# GIVEN ENTRIES
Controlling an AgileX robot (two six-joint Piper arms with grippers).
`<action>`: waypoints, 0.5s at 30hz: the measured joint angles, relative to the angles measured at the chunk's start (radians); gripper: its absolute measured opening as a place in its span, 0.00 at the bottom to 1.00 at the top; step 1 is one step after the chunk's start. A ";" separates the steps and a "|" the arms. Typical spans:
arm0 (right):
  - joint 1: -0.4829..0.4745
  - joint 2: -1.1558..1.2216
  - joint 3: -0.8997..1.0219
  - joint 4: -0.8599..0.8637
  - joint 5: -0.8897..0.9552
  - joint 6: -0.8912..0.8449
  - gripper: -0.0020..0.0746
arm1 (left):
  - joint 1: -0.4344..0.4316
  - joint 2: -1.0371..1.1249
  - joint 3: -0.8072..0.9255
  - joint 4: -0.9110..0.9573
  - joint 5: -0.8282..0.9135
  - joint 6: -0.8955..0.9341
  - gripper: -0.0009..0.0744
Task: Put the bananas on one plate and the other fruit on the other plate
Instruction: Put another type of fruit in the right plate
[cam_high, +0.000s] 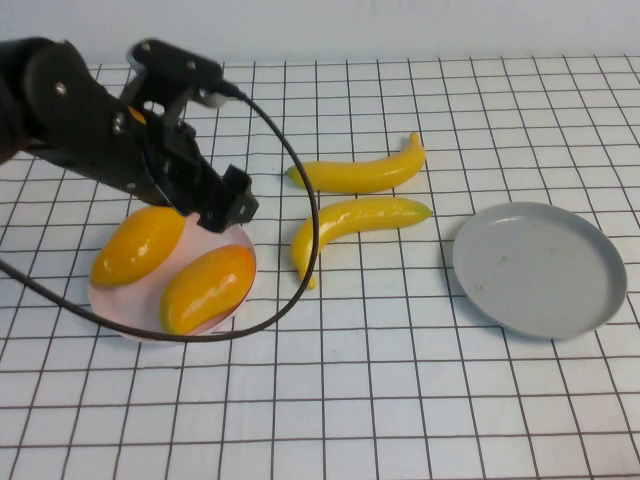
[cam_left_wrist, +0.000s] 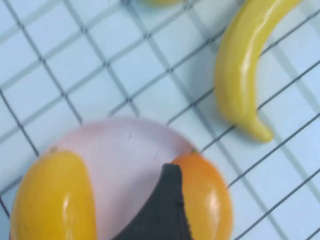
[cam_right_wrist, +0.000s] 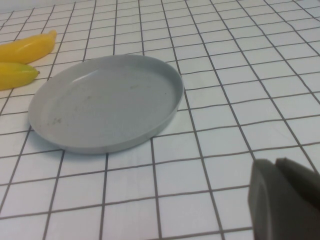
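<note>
White gridded table (cam_high: 420, 400): both mangoes (cam_high: 207, 288) lie on the pink plate (cam_high: 235, 250), the left gripper (cam_high: 225, 205) just above, grip unreadable. Both bananas (cam_high: 355, 222) lie beside the bare grey plate (cam_high: 540, 268); they probably go next. The right gripper (cam_right_wrist: 285, 200), apparently closed, waits nearby.

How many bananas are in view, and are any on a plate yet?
2. One banana lies on the table farther from the robot; the other banana lies just nearer, left of the grey plate. Neither is on a plate. None seems hidden.
</note>
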 joint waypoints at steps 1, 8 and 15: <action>0.000 0.000 0.000 0.000 0.000 0.000 0.01 | -0.005 -0.036 0.005 -0.036 -0.012 0.019 0.90; 0.000 0.000 0.000 0.000 0.000 0.000 0.01 | -0.034 -0.346 0.200 -0.163 -0.140 0.070 0.37; 0.000 0.000 0.000 0.000 0.000 0.000 0.01 | -0.053 -0.635 0.497 -0.187 -0.305 -0.052 0.03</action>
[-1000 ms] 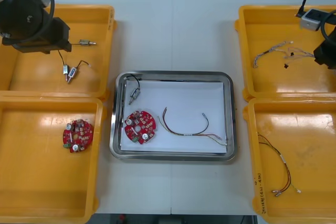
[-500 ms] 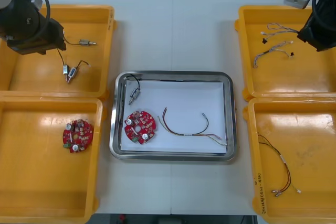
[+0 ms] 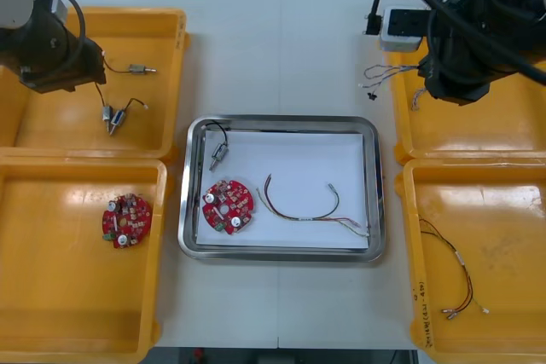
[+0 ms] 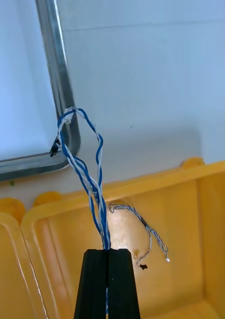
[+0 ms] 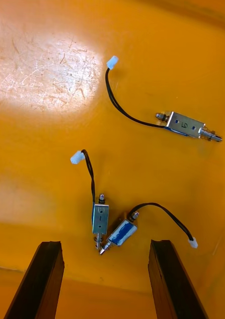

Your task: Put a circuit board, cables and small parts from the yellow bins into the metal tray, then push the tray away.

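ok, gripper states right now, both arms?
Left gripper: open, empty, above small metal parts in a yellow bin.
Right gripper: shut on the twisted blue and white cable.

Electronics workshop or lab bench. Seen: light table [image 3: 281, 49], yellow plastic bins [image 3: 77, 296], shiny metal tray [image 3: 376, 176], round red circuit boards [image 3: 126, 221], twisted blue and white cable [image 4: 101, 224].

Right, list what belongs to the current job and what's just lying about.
In hand: right tool shut on twisted blue-and-white cable; rectangular metal tray.
Lying about, in yellow bins: spare round red circuit board; red-and-yellow cable; small metal parts under open left tool.
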`<action>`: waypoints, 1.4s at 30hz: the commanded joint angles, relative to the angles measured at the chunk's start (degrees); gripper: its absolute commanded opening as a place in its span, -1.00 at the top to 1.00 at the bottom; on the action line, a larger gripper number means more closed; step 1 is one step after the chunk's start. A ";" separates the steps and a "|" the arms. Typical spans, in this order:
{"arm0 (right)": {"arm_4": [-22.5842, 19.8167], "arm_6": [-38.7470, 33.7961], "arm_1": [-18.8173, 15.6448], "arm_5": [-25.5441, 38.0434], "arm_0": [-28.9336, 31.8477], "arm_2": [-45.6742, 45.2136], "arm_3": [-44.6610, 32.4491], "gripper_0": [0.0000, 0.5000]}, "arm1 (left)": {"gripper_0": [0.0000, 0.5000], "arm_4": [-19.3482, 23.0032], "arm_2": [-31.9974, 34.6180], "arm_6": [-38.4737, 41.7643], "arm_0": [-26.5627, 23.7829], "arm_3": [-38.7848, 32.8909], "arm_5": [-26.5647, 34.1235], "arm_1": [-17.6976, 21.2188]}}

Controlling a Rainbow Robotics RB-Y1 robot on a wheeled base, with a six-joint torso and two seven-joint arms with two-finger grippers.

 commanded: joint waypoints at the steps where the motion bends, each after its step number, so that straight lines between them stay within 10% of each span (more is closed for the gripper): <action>1: -1.47 -2.49 1.50 0.21 -2.16 3.17 -1.90 1.00 | -1.00 -1.03 -2.05 -2.57 0.43 1.58 -2.73 2.59; 28: -1.38 -7.24 11.25 0.21 -5.67 19.69 16.64 1.00 | -1.00 -1.21 -8.21 -4.15 0.70 9.23 -10.81 2.24; 42: 3.89 -9.43 14.06 -11.09 -6.11 25.49 23.76 1.00 | -1.00 -2.35 -8.82 -4.68 2.54 9.23 -13.54 1.97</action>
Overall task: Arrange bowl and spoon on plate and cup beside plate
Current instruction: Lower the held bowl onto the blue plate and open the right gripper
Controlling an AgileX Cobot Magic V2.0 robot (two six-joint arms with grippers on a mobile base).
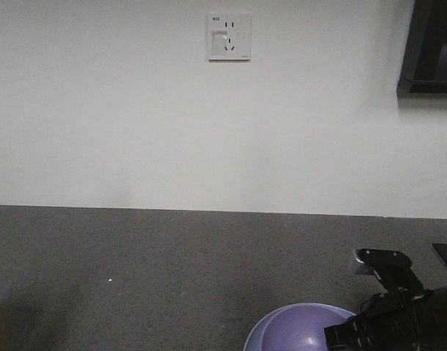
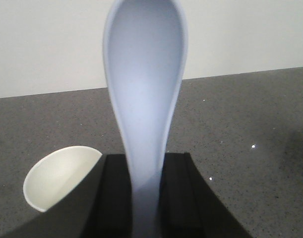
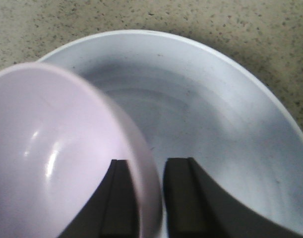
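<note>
Pinching bowl (image 3: 52, 158) rim over plate (image 3: 215, 124) — right gripper (image 3: 150, 171), left gripper (image 2: 147, 166) clamped on spoon (image 2: 146, 74)

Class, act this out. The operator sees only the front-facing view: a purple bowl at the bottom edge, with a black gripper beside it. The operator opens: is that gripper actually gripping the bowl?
Observer: Yes. The right wrist view shows the right gripper shut on the small round lavender plastic bowl, one finger inside its wall and one outside.
Operator: Is the spoon on the plate?
Observer: No. The visible part of the round shallow light-blue plastic plate holds no spoon.
Operator: Where is it?
Observer: The left gripper holds the short pale bluish-white plastic spoon by its handle, scoop end outward.
</note>
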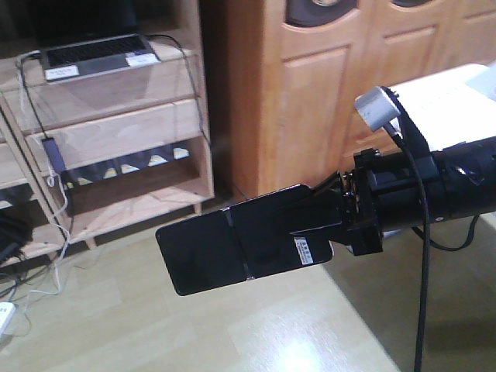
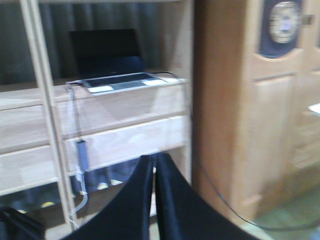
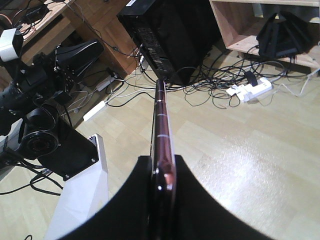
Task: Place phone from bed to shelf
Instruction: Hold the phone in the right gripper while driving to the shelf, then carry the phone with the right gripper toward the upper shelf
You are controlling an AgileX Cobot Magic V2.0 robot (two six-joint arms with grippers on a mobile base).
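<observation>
The right gripper [image 3: 162, 161] clamps the phone [image 3: 160, 115] edge-on between its two black fingers. The phone's pinkish rim runs straight out past the fingertips. Seen from the front, the phone juts leftward in mid-air, slightly tilted, above the pale wood floor [image 1: 232, 333], with open room all around it. A small white sticker [image 1: 308, 252] sits near its gripped end; the print is too small to read. The left gripper [image 2: 153, 161] is closed to a thin slit and holds nothing. Farther off, the light-oak shelf [image 1: 108, 93] carries a silver laptop [image 1: 97, 56] with unreadable white labels.
</observation>
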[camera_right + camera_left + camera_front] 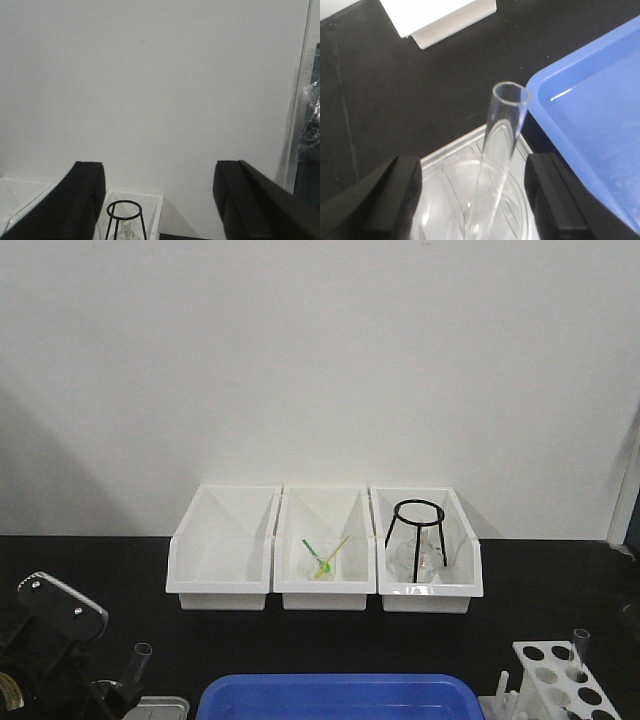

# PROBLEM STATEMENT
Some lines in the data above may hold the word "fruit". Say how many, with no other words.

# WRITTEN SOLUTION
2